Description of the task: Return the lines from the start of the data through the line with "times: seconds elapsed". Include both of those lines and no others.

Given data Block Start

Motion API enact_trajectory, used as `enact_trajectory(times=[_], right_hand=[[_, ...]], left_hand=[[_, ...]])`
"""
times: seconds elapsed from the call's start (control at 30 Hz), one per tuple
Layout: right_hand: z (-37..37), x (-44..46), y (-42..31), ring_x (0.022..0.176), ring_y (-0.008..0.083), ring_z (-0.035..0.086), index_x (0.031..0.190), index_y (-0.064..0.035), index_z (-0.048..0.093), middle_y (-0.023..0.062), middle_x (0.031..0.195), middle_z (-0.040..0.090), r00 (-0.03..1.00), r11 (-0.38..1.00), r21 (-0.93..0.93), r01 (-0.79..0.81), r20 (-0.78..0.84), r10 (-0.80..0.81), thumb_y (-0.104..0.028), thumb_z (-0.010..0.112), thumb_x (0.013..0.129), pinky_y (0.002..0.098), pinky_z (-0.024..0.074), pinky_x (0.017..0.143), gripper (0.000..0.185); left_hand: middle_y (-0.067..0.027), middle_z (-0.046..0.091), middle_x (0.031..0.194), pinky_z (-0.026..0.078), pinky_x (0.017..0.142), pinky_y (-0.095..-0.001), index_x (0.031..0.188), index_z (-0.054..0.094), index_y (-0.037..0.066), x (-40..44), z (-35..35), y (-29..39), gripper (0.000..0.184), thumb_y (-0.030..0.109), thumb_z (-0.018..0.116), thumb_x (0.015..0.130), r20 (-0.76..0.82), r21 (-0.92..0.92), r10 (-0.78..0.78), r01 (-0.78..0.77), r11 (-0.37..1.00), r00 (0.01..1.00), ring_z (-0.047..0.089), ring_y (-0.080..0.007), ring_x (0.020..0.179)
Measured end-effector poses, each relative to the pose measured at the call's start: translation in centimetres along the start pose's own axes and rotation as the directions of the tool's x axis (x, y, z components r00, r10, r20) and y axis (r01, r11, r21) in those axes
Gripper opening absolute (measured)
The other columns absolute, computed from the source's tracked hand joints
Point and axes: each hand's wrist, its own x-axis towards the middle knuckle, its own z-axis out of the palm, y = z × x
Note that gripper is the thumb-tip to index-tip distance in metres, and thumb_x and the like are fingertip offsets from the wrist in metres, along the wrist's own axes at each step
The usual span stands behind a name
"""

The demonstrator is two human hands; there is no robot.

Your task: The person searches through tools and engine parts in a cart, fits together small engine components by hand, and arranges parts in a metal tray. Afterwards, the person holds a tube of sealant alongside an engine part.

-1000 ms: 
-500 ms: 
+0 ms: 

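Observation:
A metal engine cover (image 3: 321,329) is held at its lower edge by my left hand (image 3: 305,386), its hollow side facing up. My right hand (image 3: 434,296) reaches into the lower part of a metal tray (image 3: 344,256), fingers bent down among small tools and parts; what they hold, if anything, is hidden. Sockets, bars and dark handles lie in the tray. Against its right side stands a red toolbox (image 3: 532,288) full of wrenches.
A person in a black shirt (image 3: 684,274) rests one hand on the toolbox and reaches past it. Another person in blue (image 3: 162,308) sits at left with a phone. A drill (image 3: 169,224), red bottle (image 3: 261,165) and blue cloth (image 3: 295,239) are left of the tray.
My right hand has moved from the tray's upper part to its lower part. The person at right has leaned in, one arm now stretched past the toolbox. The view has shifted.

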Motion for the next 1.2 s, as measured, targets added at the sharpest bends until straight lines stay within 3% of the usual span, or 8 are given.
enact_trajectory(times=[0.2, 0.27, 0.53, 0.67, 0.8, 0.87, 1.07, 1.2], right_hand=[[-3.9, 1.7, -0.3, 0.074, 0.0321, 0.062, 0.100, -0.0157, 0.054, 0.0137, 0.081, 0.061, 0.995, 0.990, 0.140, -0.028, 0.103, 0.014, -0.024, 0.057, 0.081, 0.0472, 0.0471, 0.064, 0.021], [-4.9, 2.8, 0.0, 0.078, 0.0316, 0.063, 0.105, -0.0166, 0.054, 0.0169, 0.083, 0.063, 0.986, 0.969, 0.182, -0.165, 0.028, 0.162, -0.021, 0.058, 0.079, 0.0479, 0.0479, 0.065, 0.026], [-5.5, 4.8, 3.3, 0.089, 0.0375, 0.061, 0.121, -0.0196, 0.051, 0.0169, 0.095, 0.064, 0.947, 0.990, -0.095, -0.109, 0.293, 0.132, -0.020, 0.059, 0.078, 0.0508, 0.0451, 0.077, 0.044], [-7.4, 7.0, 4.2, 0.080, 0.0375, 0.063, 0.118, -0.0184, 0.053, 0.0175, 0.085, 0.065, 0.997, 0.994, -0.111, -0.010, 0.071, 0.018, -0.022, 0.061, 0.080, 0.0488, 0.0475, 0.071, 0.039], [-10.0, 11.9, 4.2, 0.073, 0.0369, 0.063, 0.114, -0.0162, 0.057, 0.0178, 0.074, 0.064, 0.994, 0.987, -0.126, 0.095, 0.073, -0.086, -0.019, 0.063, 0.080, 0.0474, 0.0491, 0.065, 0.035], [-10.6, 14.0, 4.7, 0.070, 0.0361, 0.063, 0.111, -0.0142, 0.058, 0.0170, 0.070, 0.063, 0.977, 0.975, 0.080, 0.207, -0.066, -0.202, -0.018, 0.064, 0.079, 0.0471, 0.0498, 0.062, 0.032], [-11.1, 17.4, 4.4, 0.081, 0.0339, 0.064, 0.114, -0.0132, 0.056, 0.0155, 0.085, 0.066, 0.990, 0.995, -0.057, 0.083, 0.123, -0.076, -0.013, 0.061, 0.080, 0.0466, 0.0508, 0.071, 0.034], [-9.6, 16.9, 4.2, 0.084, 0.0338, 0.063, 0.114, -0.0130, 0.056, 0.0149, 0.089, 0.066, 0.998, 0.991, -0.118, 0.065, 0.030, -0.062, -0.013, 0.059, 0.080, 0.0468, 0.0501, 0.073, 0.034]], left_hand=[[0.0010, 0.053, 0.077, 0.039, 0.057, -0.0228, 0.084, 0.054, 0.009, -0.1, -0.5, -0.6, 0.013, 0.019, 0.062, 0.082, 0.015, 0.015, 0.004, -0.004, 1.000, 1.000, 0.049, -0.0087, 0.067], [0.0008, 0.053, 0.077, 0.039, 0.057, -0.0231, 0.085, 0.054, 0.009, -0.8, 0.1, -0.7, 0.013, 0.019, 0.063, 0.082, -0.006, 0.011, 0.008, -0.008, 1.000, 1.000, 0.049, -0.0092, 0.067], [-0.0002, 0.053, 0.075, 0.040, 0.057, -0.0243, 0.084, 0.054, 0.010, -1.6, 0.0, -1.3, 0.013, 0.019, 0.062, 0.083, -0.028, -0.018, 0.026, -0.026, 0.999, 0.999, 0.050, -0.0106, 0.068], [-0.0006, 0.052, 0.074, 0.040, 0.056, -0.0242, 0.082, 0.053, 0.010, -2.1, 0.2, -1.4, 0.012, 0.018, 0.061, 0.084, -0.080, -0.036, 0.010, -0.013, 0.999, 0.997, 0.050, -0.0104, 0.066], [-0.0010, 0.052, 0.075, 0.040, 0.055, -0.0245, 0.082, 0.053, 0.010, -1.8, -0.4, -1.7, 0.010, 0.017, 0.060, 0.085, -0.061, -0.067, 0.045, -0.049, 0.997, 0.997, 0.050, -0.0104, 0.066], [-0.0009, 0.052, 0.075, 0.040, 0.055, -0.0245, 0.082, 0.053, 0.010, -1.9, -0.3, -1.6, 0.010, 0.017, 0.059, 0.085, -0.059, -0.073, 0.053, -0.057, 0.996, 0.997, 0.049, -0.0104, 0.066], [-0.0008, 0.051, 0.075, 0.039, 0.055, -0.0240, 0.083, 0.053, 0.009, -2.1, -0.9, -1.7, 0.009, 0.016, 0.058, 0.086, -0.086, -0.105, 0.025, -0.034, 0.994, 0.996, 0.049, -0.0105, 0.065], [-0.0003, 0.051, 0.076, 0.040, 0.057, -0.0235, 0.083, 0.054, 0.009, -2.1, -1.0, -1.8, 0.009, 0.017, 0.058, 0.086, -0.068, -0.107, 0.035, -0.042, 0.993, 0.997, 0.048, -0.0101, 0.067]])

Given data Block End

Output of the exercise:
Motion API enact_trajectory, used as `enact_trajectory(times=[_], right_hand=[[_, ...]], left_hand=[[_, ...]])`
"""
times: seconds elapsed from the call's start (control at 30 Hz), one per tuple

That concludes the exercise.